No subject is discussed with more animation or intense feeling among society people here than that of who shall go in first with the President to dinner, or who shall stand nearest to the Lady of the White House during receptions. Little factions are found at all entertainments, contending for the wife of the Secretary of State as against the wife of the Speaker, or for the reverse of that order, and politeness is sometimes strained during the heat which these disputes cause. The passage of the Senate Bill regulating the Presidential succession has given rise to a new line of discussion.


A writer for the Sunday Herald talks seriously about the consequences of the Bill, if it should become a law, and his conclusions indicate the thought which rises uppermost in the society mind upon the study of it.
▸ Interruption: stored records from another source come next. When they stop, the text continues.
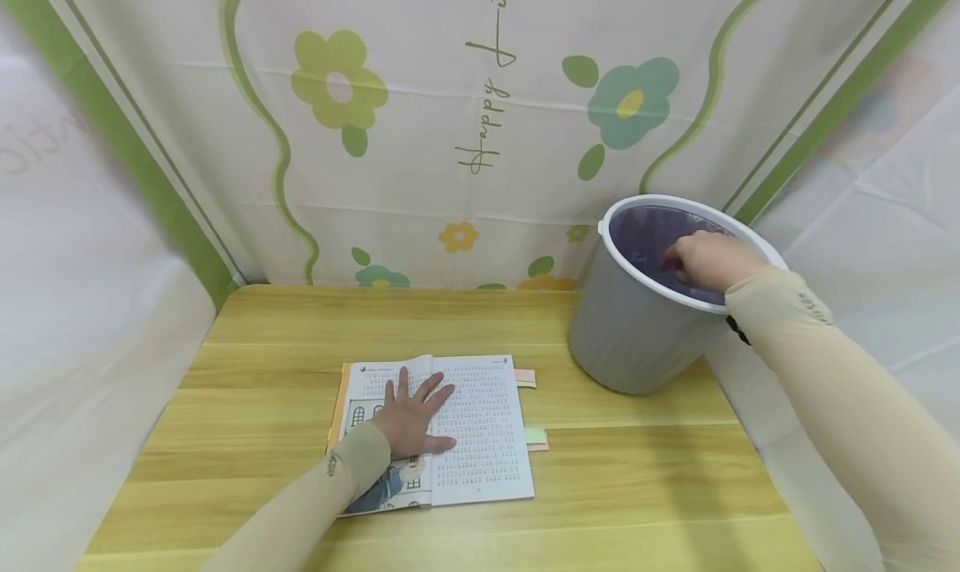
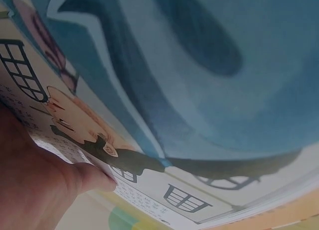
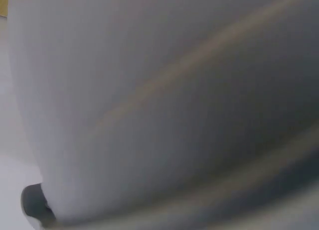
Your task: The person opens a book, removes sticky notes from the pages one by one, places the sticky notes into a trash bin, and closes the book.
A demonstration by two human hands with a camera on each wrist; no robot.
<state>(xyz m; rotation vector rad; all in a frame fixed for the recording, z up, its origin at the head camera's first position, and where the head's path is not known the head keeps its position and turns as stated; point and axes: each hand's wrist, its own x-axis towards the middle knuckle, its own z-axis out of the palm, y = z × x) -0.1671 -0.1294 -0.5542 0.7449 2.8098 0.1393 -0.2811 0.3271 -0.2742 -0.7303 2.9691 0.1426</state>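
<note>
An open book point(image 1: 480, 430) with printed text and a picture page lies on the wooden table. My left hand point(image 1: 408, 422) rests on it with fingers spread, across the left page and the middle fold. The left wrist view has the book's blue illustration point(image 2: 209, 90) close up, with part of the left hand point(image 2: 45, 185) at the lower left. At the right, my right hand point(image 1: 712, 259) is inside the mouth of a grey bin point(image 1: 637, 330). Its fingers bend downward, and whether they hold anything is hidden. The bin's grey wall point(image 3: 149, 115) fills most of the right wrist view.
Coloured sticky tabs point(image 1: 536, 436) stick out from the book's right edge. A flower-patterned cloth point(image 1: 465, 138) hangs behind the wooden table point(image 1: 262, 330), and white cloth hangs at both sides. The bin leans, its white rim point(image 1: 630, 259) near the right arm.
</note>
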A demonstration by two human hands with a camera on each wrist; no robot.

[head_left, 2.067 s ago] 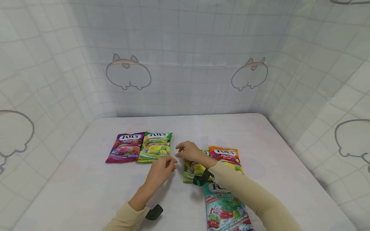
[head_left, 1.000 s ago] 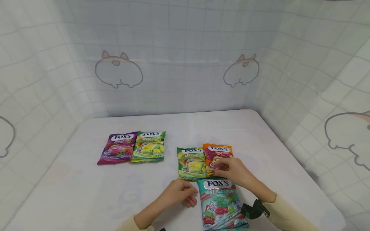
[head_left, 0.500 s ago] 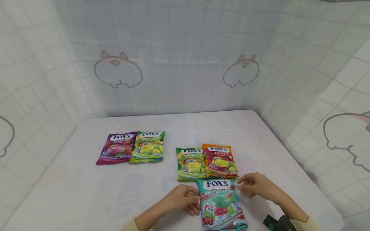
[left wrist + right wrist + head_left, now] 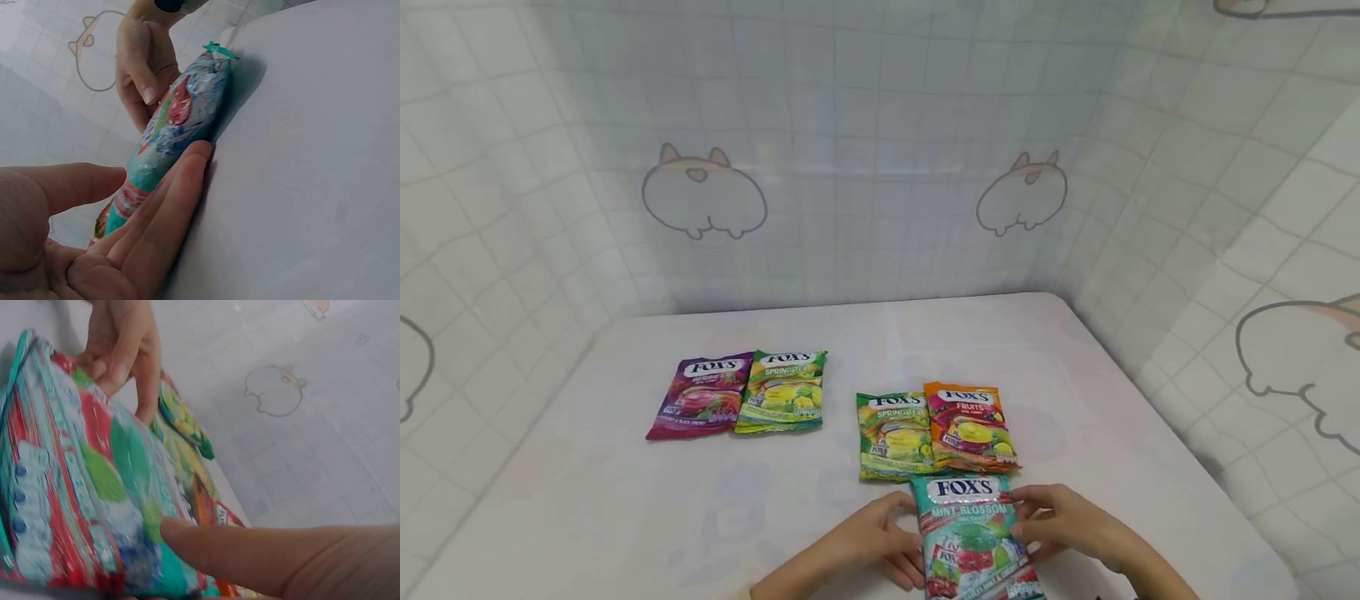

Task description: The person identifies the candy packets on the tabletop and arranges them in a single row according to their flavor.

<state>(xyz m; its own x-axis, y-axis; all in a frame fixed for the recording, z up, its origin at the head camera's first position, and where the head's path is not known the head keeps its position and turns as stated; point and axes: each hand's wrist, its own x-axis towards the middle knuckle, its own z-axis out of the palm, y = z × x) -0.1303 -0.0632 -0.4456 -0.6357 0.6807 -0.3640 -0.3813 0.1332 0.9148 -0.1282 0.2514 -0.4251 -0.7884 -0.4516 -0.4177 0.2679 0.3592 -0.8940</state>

He says, “If the Bill— Senate No. 22— to provide for the performance of the duties of the office of President in case of the removal, death, resignation, or inability both of the President and Vice President, which was passed in the Senate January 21, becomes a law by being passed in the House of Representatives also, and signed by the President — it is now thought by no means probable that the House will agree to it— the guests on all state occasions in future where the same officials are present as were at the President's dinner party on January 30, will have to be seated as they were on that occasion, for the Cabinet, when that Bill becomes a law, will outrank all others save the President and Vice President.”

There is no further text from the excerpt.